Errors in SQL Queries

Reviewed by Greg Wilson / 2021-08-27
Keywords: Programming Languages, SQL

The abstract to Taipalus2018 starts by saying, "SQL is taught in almost all university level database courses, yet SQL has received relatively little attention in educational research." To which I can only add a shamefaced, "Guilty." I had been programming professional for 20 years before I wrote my first SQL query, and while I included a little bit of SQL in a couple of books I worked on, it was another decade before I took it seriously. I was guilty of the same kind of snobbery as people who look down on spreadsheets, CSS, and other tools that are "merely useful", which is why I'm very glad to see papers like theirs and Miedema2021.
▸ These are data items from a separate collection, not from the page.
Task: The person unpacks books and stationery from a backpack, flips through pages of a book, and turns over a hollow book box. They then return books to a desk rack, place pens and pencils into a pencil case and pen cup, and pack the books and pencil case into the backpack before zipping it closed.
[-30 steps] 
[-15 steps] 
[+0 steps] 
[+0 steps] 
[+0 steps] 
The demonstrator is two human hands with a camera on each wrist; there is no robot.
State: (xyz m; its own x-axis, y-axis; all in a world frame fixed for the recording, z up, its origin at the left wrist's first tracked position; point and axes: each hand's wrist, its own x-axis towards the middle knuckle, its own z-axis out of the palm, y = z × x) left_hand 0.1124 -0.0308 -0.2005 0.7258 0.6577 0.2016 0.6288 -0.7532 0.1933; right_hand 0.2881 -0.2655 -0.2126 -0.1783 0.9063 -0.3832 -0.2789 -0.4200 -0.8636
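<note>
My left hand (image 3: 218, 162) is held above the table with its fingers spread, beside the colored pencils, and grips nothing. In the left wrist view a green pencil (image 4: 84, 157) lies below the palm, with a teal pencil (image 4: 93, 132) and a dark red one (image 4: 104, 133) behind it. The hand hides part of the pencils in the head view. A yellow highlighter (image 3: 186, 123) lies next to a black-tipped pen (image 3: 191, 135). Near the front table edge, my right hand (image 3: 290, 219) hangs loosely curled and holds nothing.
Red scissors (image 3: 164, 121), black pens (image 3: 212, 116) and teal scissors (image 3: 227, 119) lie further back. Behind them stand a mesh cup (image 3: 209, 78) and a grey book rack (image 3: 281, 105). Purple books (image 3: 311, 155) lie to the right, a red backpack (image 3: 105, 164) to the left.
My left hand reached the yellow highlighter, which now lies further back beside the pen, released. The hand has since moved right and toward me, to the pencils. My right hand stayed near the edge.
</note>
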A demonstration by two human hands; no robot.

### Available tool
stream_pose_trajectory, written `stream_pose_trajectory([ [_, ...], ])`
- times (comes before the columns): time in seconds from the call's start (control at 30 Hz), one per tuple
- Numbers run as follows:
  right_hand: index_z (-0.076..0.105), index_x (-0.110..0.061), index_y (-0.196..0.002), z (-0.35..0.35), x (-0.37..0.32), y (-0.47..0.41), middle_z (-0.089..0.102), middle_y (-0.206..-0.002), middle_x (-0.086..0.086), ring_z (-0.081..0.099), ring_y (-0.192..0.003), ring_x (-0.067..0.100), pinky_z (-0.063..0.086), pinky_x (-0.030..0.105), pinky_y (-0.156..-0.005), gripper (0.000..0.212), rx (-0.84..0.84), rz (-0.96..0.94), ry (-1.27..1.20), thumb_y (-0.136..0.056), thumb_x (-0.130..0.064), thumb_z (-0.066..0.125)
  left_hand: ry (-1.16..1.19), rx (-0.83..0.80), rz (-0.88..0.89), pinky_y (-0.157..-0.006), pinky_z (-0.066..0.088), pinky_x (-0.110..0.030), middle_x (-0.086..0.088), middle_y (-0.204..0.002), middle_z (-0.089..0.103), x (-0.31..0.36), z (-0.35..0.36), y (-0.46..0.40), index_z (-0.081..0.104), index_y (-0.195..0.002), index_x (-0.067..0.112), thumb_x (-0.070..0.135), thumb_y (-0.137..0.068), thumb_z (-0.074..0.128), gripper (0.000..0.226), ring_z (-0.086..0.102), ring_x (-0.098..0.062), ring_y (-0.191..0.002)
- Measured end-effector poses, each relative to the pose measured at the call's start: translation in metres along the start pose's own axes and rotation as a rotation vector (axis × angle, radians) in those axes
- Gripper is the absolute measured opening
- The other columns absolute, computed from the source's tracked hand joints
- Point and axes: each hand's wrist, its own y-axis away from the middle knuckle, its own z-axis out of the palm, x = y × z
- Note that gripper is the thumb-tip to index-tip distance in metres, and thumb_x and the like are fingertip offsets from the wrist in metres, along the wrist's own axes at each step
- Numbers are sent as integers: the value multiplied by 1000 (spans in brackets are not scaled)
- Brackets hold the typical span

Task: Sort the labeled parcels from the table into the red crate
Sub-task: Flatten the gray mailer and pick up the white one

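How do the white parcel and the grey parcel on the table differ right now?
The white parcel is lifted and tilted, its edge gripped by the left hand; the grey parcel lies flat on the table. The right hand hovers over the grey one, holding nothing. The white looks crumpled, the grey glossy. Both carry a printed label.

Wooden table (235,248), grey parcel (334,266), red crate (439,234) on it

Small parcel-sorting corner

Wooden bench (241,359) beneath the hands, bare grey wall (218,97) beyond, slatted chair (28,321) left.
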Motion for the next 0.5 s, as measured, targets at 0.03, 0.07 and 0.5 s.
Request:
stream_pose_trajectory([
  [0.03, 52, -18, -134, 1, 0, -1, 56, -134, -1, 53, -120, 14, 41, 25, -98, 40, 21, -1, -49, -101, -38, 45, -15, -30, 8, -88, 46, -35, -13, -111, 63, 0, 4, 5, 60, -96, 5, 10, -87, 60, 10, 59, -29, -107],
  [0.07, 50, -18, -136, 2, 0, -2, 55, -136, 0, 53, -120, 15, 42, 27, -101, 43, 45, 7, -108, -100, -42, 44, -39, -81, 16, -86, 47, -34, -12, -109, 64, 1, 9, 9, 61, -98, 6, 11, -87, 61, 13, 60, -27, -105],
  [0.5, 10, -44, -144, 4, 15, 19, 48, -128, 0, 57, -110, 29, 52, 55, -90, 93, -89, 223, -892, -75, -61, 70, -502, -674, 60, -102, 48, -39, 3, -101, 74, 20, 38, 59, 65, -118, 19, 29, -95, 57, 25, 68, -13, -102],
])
The authors of these papers both examined the mistakes in students' queries in order to classify them and (in Miedema2021) dig into the misconceptions that led to the errors. Some of the problems are syntactic; others have to do with things like using AND instead of OR, trying to join tables on columns that aren't related, or attempts to write a shorter or simpler query than the problem needed. I wasn't surprised by any of the categories, but I doubt anyone would have been able to create this list from first principles, and I believe any made-up list would also have included problems that didn't actually show up.

But since we're stuck with SQL as it is, what's the point of knowing what its problems are? My first answer is that it can help us write better error messages; my second is that it'll help us create better lessons, and the third is that when we build other interfaces for manipulating tabular data, we can try to make these errors less possible. I hope that everyone writing object-relational mappers and user-facing data query systems will take these findings to heart.

Taipalus2018 Toni Taipalus, Mikko Siponen, and Tero Vartiainen: "Errors and Complications in SQL Query Formulation". ACM Transactions on Computing Education, 18(3), 2018, 10.1145/3231712.

SQL is taught in almost all university level database courses, yet SQL has received relatively little attention in educational research. In this study, we present a database management system independent categorization of SQL query errors that students make in an introductory database course. We base the categorization on previous literature, present a class of logical errors that has not been studied in detail, and review and complement these findings by analyzing over 33,000 SQL queries submitted by students. Our analysis verifies error findings presented in previous literature and reveals new types of errors, namely logical errors recurring in similar manners among different students. We present a listing of fundamental SQL query concepts we have identified and based our exercises on, a categorization of different errors and complications, and an operational model for designing SQL exercises.

Miedema2021 Daphne Miedema, Efthimia Aivaloglou, and George Fletcher: "Identifying SQL Misconceptions of Novices: Findings from a Think-Aloud Study". Proceedings of the 17th ACM Conference on International Computing Education Research, 10.1145/3446871.3469759.

SQL is the most commonly taught database query language. While previous research has investigated the errors made by novices during SQL query formulation, the underlying causes for these errors have remained unexplored. Understanding the basic misconceptions held by novices which lead to these errors would help improve how we teach query languages to our students. In this paper we aim to identify the misconceptions that might be the causes of documented SQL errors that novices make. To this end, we conducted a qualitative think-aloud study to gather information on the thinking process of university students while solving query formulation problems. With the queries in hand, we analyzed the underlying causes for the errors made by our participants. In this paper we present the identified SQL misconceptions organized into four top-level categories: misconceptions based in previous course knowledge, generalization-based misconceptions, language-based misconceptions, and misconceptions due to an incomplete or incorrect mental model. A deep exploration of misconceptions can uncover gaps in instruction. By drawing attention to these, we aim to improve SQL education.